Leveraging the combined expertise and comparative advantages of the three Rome based food agencies

Photo: ©FAO/Giulio Napolitano
Senior staff summit on November 4, led by the heads of the three agencies.

16 November 2009, Rome - On the eve of the World Summit on Food Security, the governing bodies of the Food and Agriculture Organization (FAO), the International Fund for Agricultural Development (IFAD) and the World Food Programme (WFP) have all approved a strategy for collaboration between the three agencies.

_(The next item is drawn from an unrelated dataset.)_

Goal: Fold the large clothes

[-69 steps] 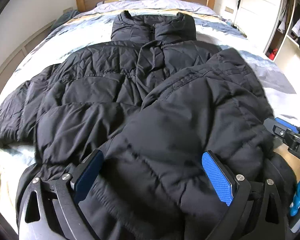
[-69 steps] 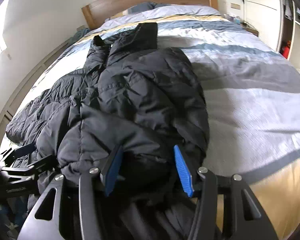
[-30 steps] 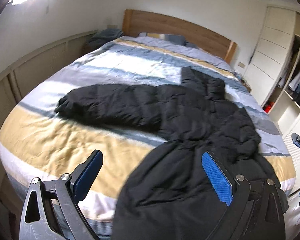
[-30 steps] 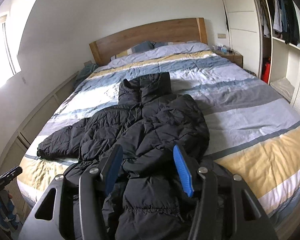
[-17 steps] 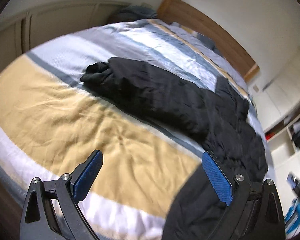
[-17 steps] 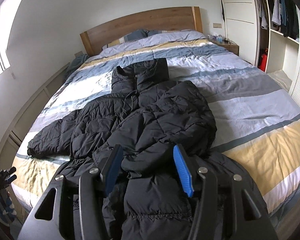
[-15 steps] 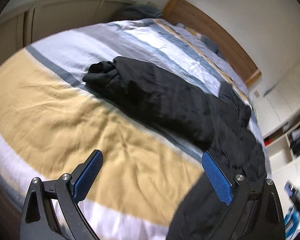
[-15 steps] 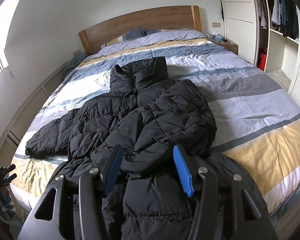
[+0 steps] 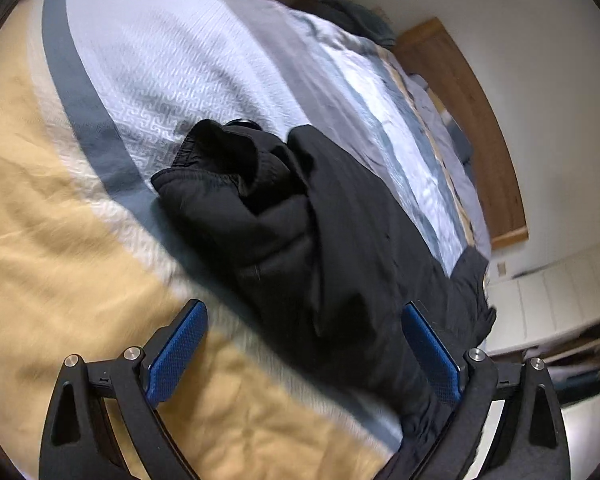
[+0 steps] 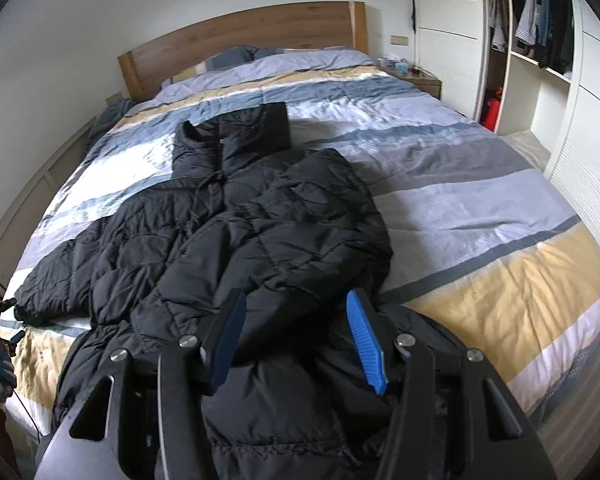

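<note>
On the far left of the bed (image 10: 480, 200), one sleeve (image 9: 236, 200) of the black puffer jacket (image 10: 260, 240) lies stretched out flat across the striped cover, its cuff (image 9: 204, 160) bunched at the outer end. It sits spread away from the body, which is why it looks like the part not yet folded in. The left gripper (image 9: 300, 344) hangs just above this sleeve with its blue pads (image 9: 176, 344) wide apart and nothing between them, lined up along the sleeve's length, probably to take hold near the cuff.

Moving right, the jacket's body fills the middle of the bed, collar (image 10: 228, 136) toward the far wooden headboard (image 10: 240, 40). The right-hand sleeve already lies doubled over the chest, so that side reads as folded. The hem drapes over the near edge of the mattress.

The right gripper (image 10: 296, 340) waits above the near hem, jaws apart and gripping nothing, seemingly parked while the left works. On the far right stands an open wardrobe (image 10: 540, 40).
</note>
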Available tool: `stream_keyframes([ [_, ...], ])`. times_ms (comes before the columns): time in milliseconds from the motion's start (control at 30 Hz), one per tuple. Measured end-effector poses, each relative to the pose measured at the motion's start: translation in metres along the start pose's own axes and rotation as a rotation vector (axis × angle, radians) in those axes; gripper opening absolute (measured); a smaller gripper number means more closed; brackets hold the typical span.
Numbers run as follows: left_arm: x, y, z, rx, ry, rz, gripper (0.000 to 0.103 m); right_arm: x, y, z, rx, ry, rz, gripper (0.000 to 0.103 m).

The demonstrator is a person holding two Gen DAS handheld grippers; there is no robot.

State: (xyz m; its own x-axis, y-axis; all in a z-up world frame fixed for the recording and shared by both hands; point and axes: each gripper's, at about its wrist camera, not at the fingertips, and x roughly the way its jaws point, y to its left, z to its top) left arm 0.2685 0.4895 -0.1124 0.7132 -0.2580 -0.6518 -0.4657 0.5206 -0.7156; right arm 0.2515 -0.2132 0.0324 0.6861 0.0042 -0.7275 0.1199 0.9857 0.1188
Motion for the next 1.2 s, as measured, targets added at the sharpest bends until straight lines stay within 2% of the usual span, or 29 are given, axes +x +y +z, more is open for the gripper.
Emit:
stream_keyframes([
  [100,0.01,0.009,0.008,-0.082,0.0,-0.026,0.086,-0.001,-0.004,0.0,0.006,0.003,-0.017,0.051],
  [167,0.012,0.01,0.011,-0.111,-0.01,-0.05,0.067,-0.003,-0.006,0.0,0.0,0.002,-0.03,0.051],
  [200,0.014,0.01,0.012,-0.13,-0.004,-0.068,0.052,-0.002,-0.007,0.0,-0.001,0.001,-0.033,0.051],
  [233,0.015,0.011,0.012,-0.144,0.001,-0.085,0.042,-0.003,-0.009,0.0,-0.001,-0.001,-0.037,0.051],
  [300,0.014,0.01,0.012,-0.146,-0.007,-0.09,0.037,-0.005,-0.01,-0.001,0.005,-0.006,-0.038,0.051],
  [433,0.006,0.004,0.007,-0.133,-0.018,-0.092,0.019,-0.006,-0.012,-0.002,0.008,-0.008,-0.03,0.051],
  [633,-0.008,-0.022,0.002,-0.036,-0.031,-0.05,0.01,-0.013,-0.014,-0.006,-0.001,-0.02,-0.008,0.051],
  [833,-0.032,-0.061,-0.009,0.086,-0.062,-0.04,0.009,-0.025,-0.021,-0.007,0.012,-0.051,0.027,0.051],
  [1200,-0.06,-0.143,-0.046,0.229,-0.094,-0.066,0.009,-0.052,-0.053,-0.015,0.039,-0.109,0.091,0.051],
])
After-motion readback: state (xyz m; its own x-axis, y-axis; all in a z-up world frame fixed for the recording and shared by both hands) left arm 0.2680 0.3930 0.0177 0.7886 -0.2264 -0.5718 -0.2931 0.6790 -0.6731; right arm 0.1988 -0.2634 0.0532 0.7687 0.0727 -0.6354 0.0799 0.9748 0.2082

The joint ground-breaking strategy escalates cooperative programmes and strategies to implement comprehensive, sustainable food security solutions to help feed one billion hungry people. This decision culminates a two-year effort to advance joint action to help developing nations address food insecurity by investing in agriculture and safety nets, to address hunger exacerbated by the food and financial crises and climate change.

It also follows an historic senior staff summit on November 4, led by the heads of the three agencies where it was decided that special attention will be paid to joint action operational activities in the field to help countries create comprehensive food security strategies.

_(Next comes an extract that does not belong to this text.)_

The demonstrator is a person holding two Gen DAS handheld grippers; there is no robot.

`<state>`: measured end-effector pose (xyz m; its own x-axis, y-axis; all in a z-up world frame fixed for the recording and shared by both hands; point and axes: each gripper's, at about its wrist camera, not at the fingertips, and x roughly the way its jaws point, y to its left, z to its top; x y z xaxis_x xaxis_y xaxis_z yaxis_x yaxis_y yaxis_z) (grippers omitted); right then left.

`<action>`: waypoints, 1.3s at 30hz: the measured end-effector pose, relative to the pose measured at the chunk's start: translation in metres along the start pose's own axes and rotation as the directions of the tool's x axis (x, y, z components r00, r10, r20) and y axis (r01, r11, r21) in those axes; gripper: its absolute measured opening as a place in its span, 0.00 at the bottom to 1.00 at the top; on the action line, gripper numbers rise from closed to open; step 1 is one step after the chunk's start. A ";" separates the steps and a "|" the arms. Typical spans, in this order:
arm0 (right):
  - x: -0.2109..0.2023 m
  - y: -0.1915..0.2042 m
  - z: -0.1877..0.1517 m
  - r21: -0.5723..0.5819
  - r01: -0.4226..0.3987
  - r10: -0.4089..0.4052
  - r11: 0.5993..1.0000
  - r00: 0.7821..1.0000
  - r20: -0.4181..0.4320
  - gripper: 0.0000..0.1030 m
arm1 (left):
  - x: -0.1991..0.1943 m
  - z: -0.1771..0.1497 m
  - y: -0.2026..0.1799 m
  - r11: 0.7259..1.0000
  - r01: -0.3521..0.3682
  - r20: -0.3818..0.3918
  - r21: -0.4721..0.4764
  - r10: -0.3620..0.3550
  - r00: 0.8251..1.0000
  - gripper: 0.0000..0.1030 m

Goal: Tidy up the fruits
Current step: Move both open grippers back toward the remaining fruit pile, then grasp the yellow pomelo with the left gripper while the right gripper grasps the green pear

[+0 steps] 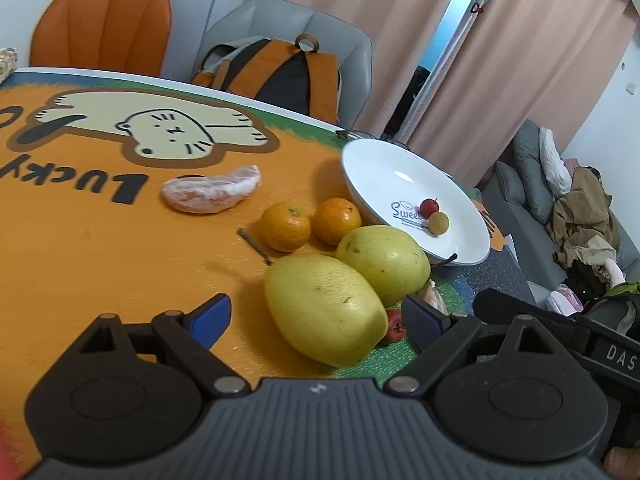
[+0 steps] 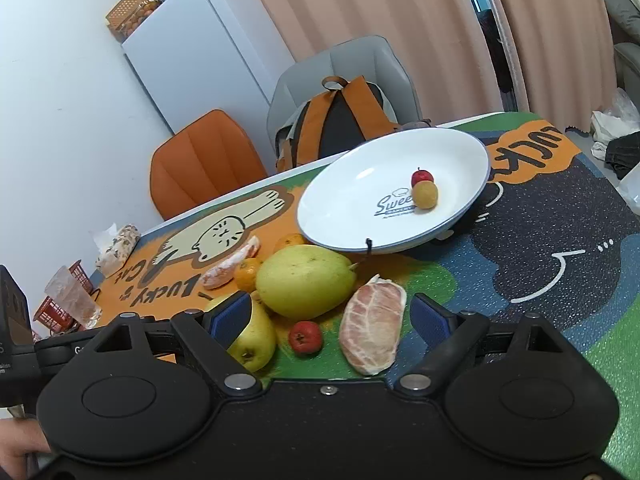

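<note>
A white plate [image 1: 384, 168] [image 2: 360, 184] holds a small red fruit [image 1: 429, 205] [image 2: 421, 176] and a small yellow fruit [image 1: 437, 223] [image 2: 425, 195]. Two yellow pears [image 1: 324, 312] [image 1: 384, 262] lie in front of it, with two mandarins [image 1: 286, 226] [image 1: 336, 220] and a peeled pomelo segment [image 1: 212, 192] behind. My left gripper [image 1: 316, 316] is open, its jaws either side of the near pear. My right gripper [image 2: 332, 316] is open over a red hawthorn [image 2: 305, 337] and a second pomelo segment [image 2: 374, 330], beside a pear [image 2: 306, 286].
An orange chair [image 1: 104, 24] and a grey chair with an orange backpack [image 1: 280, 72] stand behind the table. A sofa with clothes [image 1: 576, 216] is at right. A fridge [image 2: 192, 60], a glass [image 2: 72, 296] and a red basket [image 2: 52, 312] are at left.
</note>
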<state>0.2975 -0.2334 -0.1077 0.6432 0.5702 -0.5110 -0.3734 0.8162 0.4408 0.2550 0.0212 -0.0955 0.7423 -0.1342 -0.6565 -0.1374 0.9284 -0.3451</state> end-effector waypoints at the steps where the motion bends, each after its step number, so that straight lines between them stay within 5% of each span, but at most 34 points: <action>1: 0.001 -0.002 0.000 0.003 0.002 -0.002 1.000 1.000 -0.002 0.84 | 0.003 0.000 -0.001 1.000 0.002 -0.003 0.001 -0.002 1.000 0.89; 18: 0.007 -0.010 0.001 0.006 0.013 -0.012 1.000 1.000 -0.018 0.84 | 0.034 -0.005 -0.010 1.000 0.000 -0.036 0.002 0.000 0.999 0.88; 23: 0.010 -0.005 0.002 -0.009 0.014 -0.014 1.000 1.000 -0.022 0.85 | 0.033 -0.004 -0.008 1.000 -0.018 -0.013 0.004 0.018 1.000 0.69; 39: 0.033 0.021 0.006 -0.045 0.011 -0.012 0.999 1.000 -0.029 0.85 | 0.009 0.002 0.026 0.998 -0.048 0.022 -0.033 0.049 0.999 0.69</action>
<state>0.3148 -0.1981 -0.1110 0.6279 0.5630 -0.5374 -0.3967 0.8256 0.4014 0.2596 0.0444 -0.1096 0.7488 -0.0814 -0.6578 -0.1946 0.9217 -0.3356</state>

"Leveraging the combined expertise and comparative advantages of the three Rome based food agencies is crucial to achieve results and the historic opportunities created by the L'Aquila food security initiative and the reform of CFS," say Diouf, Nwanze and Sheeran.

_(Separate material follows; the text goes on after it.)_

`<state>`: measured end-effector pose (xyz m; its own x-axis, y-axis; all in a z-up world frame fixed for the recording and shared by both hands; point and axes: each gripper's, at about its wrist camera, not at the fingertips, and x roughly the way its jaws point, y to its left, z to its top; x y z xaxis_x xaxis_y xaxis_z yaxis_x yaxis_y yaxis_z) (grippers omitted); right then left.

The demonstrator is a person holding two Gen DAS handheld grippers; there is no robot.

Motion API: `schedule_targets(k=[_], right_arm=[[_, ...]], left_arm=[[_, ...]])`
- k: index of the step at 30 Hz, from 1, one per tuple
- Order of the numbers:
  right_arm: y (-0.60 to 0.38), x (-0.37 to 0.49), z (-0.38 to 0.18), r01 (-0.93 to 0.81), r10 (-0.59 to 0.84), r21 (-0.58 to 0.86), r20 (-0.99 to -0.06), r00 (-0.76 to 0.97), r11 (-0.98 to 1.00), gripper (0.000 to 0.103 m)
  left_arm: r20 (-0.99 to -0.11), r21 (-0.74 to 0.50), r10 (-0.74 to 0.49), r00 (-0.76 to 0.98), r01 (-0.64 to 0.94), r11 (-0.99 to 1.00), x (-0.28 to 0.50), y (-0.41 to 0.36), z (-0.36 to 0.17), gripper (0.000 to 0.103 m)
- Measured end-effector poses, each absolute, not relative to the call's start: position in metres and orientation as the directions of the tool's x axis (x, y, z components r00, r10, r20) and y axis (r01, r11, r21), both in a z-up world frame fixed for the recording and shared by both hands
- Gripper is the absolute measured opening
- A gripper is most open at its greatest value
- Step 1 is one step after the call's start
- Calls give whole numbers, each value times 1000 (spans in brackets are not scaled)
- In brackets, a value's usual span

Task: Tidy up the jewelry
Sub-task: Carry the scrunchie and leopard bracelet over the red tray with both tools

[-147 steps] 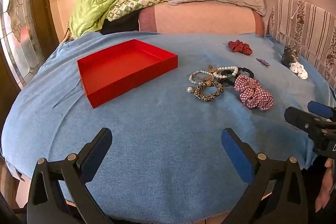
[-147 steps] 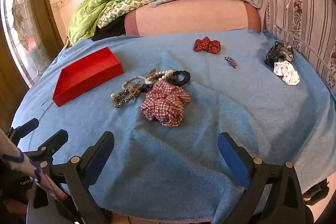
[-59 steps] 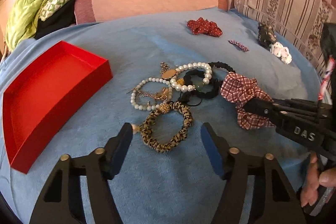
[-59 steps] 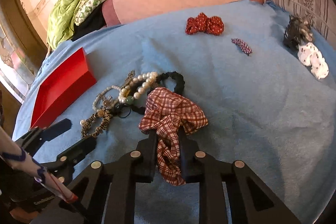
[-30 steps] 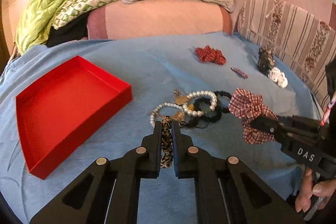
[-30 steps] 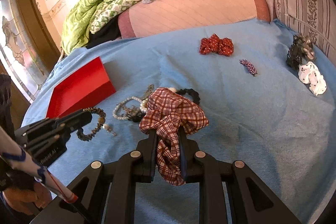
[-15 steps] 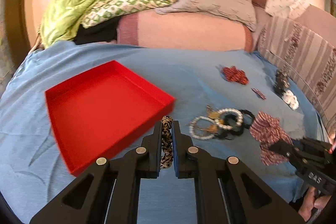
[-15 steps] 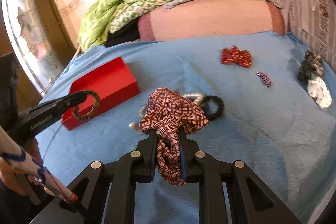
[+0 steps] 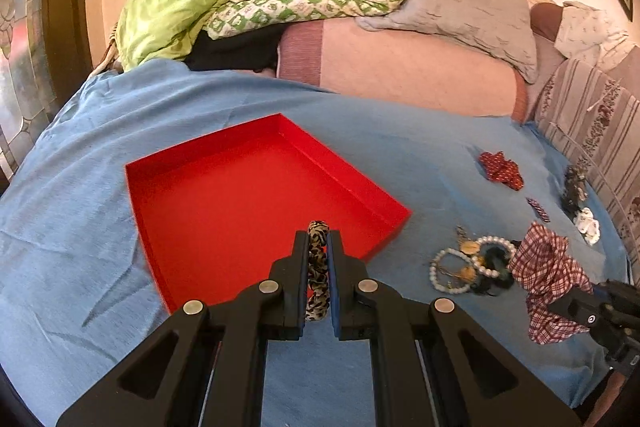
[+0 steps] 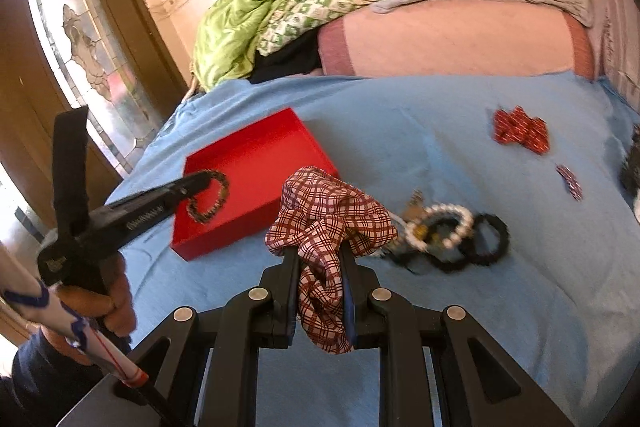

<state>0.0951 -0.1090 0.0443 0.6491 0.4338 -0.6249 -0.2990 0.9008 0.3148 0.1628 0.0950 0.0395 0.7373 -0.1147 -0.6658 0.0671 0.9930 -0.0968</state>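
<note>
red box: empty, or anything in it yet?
Empty. The left wrist view shows the red box's floor bare; the leopard bracelet is clamped in the left gripper above it.

Very little here can be read. From where the right-hand gripper looks, the black hand-held left gripper (image 10: 206, 183) reaches in from the left, and a short line of white lettering (image 10: 146, 217) runs along the side of its long black finger. It looks like one word, but it is slanted and smeared and I cannot make out the letters. Lower on that tool's body, just above the hand holding it, sits a small pale logo mark (image 10: 52, 263), also too blurred to read. From the left gripper's side, the black right gripper (image 9: 560, 307) at the far right shows only a small white ring mark (image 9: 588, 317), with no letters.
</note>
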Motion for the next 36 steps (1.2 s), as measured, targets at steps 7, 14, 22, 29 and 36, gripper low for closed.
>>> schedule_targets(k=[7,14,22,29,36], right_arm=[[-81,123,50,-340,468,322,-633,617,884,19],[-54,158,54,-362,489,330,-643,590,872,19],[-19,206,50,-364,499,346,-670,549,865,19],[23,259,40,-374,479,313,-694,538,873,19],[59,307,22,-386,480,310,-718,504,869,19]], left_arm=[[-677,-101,-81,732,17,995,178,113,36,9],[-694,-111,-50,718,-38,993,201,135,26,9],[-715,-114,-19,699,-89,989,234,157,15,8],[-734,-154,-10,679,-152,976,266,180,4,8],[-761,-178,10,649,-223,958,284,198,-7,9]])
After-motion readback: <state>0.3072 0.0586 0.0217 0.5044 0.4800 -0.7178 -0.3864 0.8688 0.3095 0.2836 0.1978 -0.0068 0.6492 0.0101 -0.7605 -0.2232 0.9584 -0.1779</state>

"Our experience and success of working together with the UN family, International Financial Institutions and other partners to scale up aid to millions of smallholders and other vulnerable people hit by higher food prices, and to support the implementation of the Euro 1 billion EU food facility, confirm the key and indispensable role of the agencies in the global food security architecture," say the three Rome heads.

The agencies will address overlaps, find additional synergies and become more efficient. This builds on a portfolio of 400 activities involving collaboration in more than 70 countries. All areas of work are being addressed. In the administrative area, collaboration is aimed at achieving cost reduction, efficiency savings, streamlined business processes and knowledge sharing. Joint tendering  and the piloting of  a common procurement unit starting in January 2010 are a few examples.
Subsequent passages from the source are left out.